Wes also placed diversity, equity and inclusion firmly in the realm of what it means to be a successful organisation, saying: “It is not just a nice-to-have…if you are serious about truly going after market share, understanding your customer base, capturing capital – wherever that capital happens to show itself – then DE&I cannot be just a response to a moment, or a standalone. It needs an ethos. [It needs] to be not a lane but a lens.”
Taking calculated risks on board appointments
Changing the make-up of corporate boards and executive teams will take a powerful shift. It requires organisations to step out of their comfort zone and seek skills and talent from beyond their usual sphere. This can be seen as a risk, one that Merline Saintil encouraged organisations to embrace, saying: “Take a chance on a first timer —a CEO who needs her first gig, or a board director who is trained and needs you to take a calculated risk and say yes.”
Another MGS 2020 speaker—author, board director and one of the first female African American CEOs, Shellye Archambeau—put corporate risk-taking into perspective, saying: “Breaking through barriers means taking risks,” and pointing out that risk-taking is inherent in successful companies: “The goal is not to eliminate risk. The reason why corporations were first enabled as an entity was to create an environment and a mechanism for people to come together to share risk. So, companies are supposed to take risk…in our governance role it is important that we are encouraging risk… the right risk.”
To foster this approach, governance professionals need to examine existing succession planning processes and work with board leadership to both remove bias and widen the pool of candidates in the recruitment phase. Looking further ahead organisations also need to proactively develop a diverse pipeline of potential hires.

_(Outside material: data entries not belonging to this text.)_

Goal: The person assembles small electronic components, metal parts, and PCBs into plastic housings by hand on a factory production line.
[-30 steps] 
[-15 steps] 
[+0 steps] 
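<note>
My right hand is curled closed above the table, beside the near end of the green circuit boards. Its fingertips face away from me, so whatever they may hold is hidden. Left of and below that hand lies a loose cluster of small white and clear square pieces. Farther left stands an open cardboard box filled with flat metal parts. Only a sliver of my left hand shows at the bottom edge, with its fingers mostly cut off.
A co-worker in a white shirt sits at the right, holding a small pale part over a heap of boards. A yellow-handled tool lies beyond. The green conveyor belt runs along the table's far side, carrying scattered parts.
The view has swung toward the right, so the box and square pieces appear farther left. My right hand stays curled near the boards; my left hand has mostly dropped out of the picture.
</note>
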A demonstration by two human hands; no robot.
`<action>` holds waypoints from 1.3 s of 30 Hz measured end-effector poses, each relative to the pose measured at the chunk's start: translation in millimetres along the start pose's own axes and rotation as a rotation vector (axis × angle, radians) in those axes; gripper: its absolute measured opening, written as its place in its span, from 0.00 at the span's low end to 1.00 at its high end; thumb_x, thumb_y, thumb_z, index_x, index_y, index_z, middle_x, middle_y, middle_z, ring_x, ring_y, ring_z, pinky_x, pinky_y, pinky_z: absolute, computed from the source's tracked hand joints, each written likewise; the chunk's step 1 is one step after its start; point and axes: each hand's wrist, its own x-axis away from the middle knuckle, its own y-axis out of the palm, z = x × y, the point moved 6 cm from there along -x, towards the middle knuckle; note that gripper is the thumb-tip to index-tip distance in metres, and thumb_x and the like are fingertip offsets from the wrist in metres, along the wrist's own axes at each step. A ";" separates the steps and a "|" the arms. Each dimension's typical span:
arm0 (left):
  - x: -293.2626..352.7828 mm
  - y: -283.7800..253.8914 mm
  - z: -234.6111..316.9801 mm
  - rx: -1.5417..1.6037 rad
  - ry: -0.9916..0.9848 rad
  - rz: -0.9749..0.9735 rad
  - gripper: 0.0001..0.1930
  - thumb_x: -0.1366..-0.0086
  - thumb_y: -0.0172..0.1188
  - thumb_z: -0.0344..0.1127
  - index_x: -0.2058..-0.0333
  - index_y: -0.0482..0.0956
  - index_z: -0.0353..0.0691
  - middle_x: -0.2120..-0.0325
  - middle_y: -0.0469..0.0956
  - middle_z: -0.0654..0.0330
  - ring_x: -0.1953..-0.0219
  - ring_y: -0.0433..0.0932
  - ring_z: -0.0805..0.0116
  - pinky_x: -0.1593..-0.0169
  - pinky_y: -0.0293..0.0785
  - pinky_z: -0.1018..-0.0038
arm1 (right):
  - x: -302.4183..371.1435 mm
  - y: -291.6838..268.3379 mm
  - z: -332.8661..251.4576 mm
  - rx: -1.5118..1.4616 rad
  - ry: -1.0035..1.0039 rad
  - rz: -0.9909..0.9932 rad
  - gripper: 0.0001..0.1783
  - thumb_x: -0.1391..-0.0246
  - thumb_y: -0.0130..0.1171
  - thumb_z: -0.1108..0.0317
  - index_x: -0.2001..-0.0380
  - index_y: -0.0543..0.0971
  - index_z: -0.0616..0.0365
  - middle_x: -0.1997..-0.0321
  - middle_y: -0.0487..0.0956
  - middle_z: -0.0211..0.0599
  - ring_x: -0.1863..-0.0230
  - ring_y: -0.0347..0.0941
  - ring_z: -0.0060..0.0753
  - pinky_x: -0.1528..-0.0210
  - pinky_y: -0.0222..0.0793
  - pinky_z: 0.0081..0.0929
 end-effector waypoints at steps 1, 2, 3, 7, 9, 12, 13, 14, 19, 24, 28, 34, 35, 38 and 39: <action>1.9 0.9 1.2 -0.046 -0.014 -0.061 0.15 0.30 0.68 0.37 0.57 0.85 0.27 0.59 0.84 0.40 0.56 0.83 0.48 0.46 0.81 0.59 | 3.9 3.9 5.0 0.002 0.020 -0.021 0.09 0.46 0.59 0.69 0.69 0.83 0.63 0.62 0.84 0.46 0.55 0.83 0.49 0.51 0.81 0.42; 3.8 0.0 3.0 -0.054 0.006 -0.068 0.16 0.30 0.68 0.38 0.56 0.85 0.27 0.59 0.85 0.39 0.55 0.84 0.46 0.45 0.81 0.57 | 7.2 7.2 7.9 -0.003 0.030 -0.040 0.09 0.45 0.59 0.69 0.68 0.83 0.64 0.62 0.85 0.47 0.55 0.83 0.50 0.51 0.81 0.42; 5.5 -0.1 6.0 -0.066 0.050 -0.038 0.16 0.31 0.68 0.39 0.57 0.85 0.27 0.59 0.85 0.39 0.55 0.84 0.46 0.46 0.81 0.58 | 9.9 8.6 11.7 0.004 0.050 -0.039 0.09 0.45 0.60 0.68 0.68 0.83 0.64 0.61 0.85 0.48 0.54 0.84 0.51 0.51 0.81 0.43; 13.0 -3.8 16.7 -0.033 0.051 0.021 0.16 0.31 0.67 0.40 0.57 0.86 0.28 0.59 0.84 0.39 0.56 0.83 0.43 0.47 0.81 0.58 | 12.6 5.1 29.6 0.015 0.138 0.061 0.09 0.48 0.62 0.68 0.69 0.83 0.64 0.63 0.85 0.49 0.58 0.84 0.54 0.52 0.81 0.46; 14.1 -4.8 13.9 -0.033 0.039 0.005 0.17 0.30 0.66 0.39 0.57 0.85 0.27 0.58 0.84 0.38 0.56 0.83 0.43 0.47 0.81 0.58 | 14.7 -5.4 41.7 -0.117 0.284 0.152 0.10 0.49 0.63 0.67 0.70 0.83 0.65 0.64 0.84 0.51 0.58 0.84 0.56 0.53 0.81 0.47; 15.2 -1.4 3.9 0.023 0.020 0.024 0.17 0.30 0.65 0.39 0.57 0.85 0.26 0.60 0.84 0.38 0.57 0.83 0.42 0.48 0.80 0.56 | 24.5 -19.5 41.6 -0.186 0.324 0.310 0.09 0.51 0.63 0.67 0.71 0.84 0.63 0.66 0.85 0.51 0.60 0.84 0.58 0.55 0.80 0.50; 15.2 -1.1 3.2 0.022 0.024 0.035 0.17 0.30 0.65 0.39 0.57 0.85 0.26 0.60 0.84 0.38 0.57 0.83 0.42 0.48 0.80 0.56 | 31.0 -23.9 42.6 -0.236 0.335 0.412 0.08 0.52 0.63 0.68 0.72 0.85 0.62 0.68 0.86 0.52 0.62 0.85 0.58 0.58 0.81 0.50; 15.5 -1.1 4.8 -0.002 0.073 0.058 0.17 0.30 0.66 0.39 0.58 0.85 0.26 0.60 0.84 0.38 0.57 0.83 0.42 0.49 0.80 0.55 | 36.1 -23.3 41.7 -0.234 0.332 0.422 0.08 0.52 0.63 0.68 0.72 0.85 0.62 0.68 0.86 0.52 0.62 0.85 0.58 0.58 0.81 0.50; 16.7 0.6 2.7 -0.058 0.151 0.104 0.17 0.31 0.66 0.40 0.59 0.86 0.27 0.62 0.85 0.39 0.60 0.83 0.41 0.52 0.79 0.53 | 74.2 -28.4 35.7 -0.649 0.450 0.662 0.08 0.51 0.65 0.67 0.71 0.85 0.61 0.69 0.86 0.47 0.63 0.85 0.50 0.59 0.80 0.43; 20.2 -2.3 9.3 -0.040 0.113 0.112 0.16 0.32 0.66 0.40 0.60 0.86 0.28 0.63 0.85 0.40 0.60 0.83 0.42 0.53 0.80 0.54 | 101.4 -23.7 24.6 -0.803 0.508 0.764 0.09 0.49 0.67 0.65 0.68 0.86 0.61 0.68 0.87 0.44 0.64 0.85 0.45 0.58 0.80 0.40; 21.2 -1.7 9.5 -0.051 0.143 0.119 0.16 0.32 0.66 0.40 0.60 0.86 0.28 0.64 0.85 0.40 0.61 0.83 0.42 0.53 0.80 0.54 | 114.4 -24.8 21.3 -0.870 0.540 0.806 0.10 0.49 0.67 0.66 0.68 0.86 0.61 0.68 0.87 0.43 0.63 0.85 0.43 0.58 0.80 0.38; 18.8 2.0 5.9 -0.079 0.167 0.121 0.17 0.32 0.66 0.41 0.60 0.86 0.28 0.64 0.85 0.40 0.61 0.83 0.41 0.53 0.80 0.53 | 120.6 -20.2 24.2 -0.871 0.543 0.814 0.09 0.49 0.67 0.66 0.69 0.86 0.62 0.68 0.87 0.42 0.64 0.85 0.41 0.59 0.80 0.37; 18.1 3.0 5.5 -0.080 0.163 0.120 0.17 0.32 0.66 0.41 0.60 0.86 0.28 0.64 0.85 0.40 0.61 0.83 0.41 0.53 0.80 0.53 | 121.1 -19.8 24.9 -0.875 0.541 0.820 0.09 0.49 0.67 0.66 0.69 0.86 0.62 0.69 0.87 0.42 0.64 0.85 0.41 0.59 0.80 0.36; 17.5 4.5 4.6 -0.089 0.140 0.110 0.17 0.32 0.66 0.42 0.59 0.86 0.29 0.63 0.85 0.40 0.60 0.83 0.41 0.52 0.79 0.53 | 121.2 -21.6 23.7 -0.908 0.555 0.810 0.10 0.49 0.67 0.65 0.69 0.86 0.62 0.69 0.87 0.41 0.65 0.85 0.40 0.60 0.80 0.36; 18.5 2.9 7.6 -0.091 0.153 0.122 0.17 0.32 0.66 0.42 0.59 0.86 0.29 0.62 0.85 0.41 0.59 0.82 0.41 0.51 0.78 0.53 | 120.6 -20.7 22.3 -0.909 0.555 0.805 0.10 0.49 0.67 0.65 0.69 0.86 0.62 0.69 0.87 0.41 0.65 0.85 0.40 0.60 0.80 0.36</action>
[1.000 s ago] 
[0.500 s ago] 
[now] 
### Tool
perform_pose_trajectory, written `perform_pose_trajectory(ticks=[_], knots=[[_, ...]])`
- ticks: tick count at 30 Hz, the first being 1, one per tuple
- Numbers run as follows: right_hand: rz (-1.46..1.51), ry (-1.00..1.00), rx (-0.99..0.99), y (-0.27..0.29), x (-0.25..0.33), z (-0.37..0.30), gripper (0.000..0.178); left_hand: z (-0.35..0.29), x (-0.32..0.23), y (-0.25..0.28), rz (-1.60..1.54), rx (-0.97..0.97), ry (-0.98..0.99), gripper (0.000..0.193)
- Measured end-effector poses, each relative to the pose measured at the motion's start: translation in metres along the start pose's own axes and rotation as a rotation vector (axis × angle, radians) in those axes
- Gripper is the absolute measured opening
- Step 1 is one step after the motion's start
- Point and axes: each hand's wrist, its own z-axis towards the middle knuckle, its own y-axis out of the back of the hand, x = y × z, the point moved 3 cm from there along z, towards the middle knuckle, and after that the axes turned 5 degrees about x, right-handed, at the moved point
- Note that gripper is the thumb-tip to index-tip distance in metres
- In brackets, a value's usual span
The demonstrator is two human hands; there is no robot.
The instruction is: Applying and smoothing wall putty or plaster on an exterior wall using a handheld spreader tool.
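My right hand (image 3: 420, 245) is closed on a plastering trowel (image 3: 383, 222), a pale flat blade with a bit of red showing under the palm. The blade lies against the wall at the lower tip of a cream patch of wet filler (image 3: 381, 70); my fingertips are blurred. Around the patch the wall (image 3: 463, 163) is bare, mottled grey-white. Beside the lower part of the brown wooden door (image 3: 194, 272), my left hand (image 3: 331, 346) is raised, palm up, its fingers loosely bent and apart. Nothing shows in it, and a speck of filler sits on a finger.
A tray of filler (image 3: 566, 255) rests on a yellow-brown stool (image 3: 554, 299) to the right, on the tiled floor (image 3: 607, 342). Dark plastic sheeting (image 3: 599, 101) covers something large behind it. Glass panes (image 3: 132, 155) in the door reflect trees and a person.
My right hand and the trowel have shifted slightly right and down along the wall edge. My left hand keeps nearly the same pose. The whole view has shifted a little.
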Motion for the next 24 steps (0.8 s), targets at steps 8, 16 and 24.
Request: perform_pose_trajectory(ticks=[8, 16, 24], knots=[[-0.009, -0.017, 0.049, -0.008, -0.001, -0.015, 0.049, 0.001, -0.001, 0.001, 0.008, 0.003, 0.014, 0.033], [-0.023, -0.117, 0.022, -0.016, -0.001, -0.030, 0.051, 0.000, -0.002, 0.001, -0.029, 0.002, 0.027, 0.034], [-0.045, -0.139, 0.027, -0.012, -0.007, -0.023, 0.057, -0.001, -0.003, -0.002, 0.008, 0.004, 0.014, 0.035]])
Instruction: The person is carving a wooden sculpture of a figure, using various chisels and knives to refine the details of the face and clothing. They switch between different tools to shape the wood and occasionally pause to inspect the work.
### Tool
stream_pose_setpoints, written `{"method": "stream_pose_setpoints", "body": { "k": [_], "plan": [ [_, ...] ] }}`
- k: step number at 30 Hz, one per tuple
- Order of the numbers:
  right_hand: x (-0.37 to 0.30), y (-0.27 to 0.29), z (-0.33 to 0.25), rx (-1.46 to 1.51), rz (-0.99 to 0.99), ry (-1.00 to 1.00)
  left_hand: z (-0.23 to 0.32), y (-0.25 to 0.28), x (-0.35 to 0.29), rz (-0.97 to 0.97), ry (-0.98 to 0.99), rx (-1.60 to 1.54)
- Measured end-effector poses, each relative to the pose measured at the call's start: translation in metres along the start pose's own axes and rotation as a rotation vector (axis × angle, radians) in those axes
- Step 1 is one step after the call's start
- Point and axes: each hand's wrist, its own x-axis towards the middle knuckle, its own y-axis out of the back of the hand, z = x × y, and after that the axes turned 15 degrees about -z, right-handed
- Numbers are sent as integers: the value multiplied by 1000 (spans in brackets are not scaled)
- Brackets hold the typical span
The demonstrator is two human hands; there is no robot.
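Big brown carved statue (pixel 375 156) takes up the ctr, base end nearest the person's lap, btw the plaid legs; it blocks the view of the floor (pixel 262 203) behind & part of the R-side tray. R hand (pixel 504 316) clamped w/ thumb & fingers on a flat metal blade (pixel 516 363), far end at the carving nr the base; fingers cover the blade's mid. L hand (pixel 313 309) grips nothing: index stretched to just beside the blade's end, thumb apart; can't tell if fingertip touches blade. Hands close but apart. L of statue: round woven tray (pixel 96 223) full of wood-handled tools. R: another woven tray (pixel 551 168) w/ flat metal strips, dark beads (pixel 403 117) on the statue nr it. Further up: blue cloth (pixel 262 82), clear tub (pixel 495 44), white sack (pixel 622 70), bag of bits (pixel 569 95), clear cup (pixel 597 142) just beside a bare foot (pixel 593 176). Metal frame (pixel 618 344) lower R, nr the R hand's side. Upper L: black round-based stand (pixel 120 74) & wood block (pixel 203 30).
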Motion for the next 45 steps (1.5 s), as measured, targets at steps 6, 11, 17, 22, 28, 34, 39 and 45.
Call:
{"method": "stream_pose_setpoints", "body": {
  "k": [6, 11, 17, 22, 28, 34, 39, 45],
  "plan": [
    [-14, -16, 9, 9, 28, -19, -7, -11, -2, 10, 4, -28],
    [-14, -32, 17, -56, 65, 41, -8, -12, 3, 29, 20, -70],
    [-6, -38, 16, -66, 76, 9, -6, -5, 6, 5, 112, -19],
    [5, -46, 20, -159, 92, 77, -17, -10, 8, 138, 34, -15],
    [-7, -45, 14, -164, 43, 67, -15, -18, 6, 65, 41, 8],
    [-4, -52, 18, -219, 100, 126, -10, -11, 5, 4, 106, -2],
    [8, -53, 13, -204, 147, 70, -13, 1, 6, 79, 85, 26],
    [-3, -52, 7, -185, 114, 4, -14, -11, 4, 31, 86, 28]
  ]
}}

Making a personal commitment
Merline Saintil emphasised the personal responsibility of leaders and governance professionals to lift up those in their networks whom she called “hidden figures”—women and people of colour who have the skills and experience to take up board appointments but lack the connections or exposure to opportunities that will enable them to realise their potential. She called on leaders to “send the elevator back down” and “lift the men and women in your network who are underdeveloped and under supported in your organisation and give them the opportunity.”
Taking that principle of activating networks as a force for good is the rationale behind Diligent’s Modern Leadership initiative. It aims to leverage the breadth of influence of Diligent’s 19,000 customer companies and nearly 700,000 executive users to address the lack of access to the talent pipeline as well as the lack of transparency in the board recruitment process. Diligent is building a diverse database of directors and board-ready candidates and making their profiles available within our app so all our community can access it.
We’re also inviting the community to nominate rising stars from within their networks to become part of the database with the goal of building a strong pipeline of talent that can make boards better.
Finally, Shellye Archambeau emphasised that the key to achieving any goal is to be intentional, saying: “Decide what your goal is. Ask what has to be true to achieve that goal and put a plan in place to make it true.” For businesses to achieve the goal of board diversity, it must be an intentional, measured objective and organisations must put a plan in place to make it happen.
At this time of rapid transformative change, fixing board diversity is one of the most equitable, responsible and valuable things we can strive for, allowing us to build not only better businesses but a better society.